TASK TO COMPLETE: In the data below, the answer is the run of lines from the line containing "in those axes" through the line containing "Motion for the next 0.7", both included; print it exactly and nothing else.

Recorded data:
-------

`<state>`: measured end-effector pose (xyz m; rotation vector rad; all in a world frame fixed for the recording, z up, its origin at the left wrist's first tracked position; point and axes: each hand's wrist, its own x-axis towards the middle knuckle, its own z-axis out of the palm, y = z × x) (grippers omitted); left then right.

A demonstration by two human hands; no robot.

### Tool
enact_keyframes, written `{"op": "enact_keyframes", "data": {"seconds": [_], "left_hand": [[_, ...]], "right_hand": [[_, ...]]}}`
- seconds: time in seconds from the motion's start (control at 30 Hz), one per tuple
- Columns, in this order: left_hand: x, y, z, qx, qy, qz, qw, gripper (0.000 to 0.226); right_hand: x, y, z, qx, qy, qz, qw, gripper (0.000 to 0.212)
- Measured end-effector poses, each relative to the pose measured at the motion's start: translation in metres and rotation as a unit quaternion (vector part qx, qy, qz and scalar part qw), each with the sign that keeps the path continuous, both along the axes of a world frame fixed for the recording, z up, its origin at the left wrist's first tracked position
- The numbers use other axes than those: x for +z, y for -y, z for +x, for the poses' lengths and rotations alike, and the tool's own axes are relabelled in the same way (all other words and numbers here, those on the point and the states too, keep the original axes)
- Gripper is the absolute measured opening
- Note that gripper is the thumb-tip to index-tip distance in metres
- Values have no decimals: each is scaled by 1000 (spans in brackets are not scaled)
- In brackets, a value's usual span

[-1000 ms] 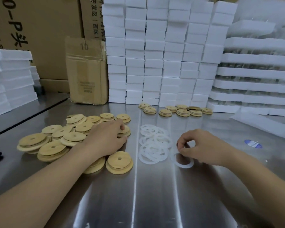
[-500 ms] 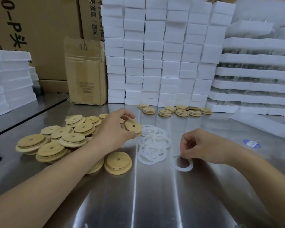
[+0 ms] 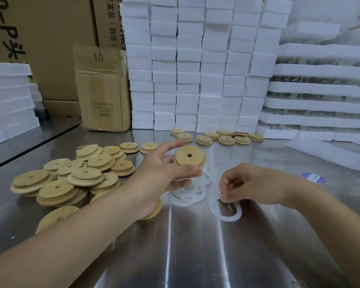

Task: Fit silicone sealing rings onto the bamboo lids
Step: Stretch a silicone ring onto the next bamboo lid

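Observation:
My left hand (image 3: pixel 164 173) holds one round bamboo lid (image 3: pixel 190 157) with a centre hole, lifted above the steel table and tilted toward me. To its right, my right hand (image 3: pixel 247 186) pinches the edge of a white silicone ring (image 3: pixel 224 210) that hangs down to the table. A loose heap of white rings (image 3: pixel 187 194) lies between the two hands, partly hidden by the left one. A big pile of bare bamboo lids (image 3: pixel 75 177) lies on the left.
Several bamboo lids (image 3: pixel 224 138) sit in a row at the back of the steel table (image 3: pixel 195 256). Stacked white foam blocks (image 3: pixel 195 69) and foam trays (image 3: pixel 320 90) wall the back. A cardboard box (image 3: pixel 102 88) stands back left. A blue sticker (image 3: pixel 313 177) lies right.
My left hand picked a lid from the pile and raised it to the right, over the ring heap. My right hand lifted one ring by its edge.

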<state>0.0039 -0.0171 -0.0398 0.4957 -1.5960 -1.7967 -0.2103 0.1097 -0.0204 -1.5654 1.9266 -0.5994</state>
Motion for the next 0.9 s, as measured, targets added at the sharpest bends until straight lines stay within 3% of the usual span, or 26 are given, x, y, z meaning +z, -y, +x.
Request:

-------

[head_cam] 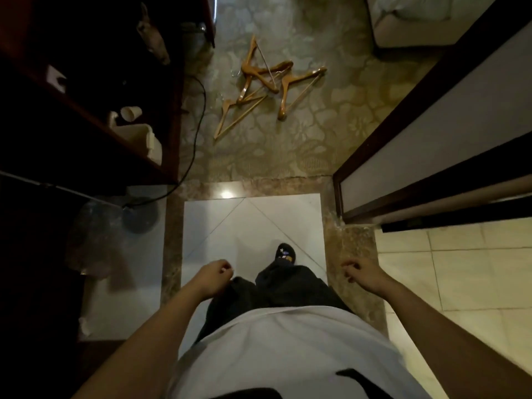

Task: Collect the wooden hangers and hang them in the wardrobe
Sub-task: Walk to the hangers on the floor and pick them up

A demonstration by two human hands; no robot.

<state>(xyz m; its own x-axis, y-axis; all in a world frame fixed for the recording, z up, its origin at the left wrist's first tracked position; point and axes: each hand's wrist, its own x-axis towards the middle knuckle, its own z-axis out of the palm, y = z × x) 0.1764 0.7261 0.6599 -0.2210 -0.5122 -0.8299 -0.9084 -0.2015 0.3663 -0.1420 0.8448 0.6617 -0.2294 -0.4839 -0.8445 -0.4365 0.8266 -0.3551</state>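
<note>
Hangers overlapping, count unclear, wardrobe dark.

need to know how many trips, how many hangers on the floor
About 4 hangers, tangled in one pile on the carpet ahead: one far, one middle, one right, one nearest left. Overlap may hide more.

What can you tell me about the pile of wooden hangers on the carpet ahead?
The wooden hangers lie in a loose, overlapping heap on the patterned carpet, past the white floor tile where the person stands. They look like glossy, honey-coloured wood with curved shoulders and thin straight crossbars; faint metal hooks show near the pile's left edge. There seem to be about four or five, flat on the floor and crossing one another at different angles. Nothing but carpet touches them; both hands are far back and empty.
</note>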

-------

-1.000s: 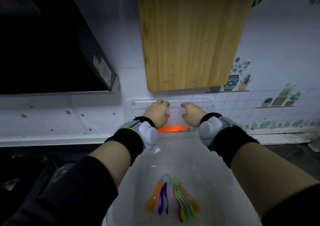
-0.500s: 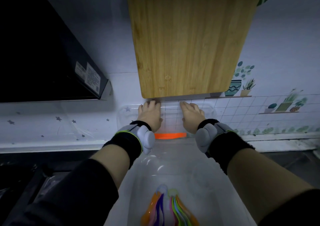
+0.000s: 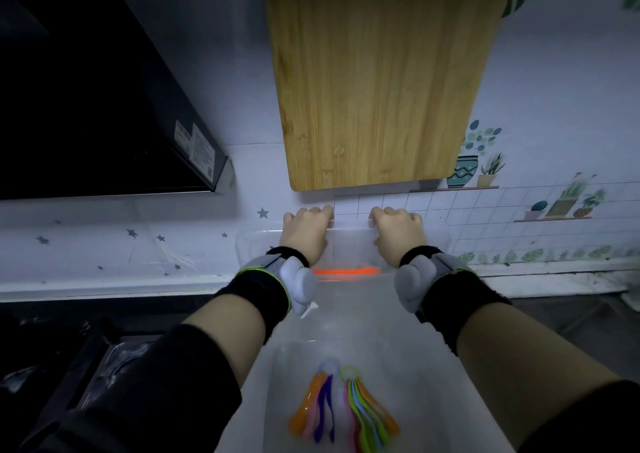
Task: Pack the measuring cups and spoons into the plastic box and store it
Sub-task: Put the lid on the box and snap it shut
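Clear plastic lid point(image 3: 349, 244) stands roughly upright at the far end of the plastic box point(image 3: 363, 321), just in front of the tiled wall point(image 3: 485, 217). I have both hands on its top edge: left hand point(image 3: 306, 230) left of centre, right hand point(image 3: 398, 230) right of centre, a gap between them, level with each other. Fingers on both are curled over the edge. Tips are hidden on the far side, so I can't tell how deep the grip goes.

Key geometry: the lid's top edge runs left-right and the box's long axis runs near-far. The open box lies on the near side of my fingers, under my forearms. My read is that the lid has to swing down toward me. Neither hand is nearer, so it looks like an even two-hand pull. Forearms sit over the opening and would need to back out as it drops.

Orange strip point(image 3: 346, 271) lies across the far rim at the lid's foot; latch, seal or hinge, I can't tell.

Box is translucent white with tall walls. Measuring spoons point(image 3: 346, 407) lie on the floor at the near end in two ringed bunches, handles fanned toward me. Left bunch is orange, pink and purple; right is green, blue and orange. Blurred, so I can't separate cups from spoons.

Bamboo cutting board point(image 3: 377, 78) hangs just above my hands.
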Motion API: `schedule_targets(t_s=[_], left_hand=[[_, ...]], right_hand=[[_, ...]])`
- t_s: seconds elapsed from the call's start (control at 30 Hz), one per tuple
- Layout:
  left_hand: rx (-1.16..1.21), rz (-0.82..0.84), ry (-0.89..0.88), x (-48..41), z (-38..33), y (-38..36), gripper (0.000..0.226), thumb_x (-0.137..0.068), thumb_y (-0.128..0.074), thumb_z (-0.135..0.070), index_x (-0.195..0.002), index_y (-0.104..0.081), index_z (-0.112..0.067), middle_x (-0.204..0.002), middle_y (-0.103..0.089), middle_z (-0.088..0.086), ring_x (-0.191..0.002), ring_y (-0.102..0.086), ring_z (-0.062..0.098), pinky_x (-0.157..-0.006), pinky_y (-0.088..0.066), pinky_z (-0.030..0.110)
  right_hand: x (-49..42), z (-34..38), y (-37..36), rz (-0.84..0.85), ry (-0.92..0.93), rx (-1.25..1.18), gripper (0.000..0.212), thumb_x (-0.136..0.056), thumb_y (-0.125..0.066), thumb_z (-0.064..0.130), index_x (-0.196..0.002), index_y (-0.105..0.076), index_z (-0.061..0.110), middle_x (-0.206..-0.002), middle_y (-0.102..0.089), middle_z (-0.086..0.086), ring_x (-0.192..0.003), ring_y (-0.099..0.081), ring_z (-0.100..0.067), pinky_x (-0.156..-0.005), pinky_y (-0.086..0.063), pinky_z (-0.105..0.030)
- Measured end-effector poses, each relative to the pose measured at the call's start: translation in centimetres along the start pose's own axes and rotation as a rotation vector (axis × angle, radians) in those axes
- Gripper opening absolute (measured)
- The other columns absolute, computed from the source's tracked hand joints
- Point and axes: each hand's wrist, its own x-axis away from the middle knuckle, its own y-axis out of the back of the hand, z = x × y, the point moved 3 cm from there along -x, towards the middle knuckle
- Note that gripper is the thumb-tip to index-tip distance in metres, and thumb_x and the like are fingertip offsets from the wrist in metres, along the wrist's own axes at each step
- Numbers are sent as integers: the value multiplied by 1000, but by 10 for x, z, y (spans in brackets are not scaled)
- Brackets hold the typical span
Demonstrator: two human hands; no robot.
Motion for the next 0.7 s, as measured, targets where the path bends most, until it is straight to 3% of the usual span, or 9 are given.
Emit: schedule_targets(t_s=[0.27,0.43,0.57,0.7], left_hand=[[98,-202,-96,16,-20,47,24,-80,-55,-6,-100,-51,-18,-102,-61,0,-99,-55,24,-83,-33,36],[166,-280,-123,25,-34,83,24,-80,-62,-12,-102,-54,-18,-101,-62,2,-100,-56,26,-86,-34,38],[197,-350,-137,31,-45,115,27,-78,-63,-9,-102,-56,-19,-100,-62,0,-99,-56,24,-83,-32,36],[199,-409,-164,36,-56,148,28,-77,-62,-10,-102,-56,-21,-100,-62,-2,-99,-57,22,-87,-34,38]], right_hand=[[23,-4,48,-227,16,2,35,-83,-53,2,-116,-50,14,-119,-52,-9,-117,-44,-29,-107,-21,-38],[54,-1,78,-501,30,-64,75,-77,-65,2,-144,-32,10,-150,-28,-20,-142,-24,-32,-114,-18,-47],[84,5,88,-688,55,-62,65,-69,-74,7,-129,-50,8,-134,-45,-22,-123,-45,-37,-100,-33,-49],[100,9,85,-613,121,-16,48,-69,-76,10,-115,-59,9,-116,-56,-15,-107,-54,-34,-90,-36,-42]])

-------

RESPONSE AREA:
- Measured end-effector poses, each relative to the pose measured at the call's start: translation in centimetres along the start pose's own axes and rotation as a rotation vector (axis × angle, radians) in those axes
- Gripper opening absolute (measured)
- The other columns absolute, computed from the source's tracked hand joints
- Point and axes: each hand's wrist, its own x-axis away from the middle knuckle, its own y-axis out of the back of the hand, z = x × y, the point moved 3 cm from there along -x, towards the middle knuckle
- Note that gripper is the thumb-tip to index-tip distance in metres, and thumb_x and the like are fingertip offsets from the wrist in metres, along the wrist's own axes at each step
- Numbers are sent as integers: the value multiplied by 1000, but by 10 for x, z, y (spans in brackets are not scaled)
- Brackets hold the typical span
Demonstrator: two human hands; no robot.
Motion for the next 0.7 s, as measured, targets where the path bends most, until it is straight to 3% of the usual span, or 9 are given.

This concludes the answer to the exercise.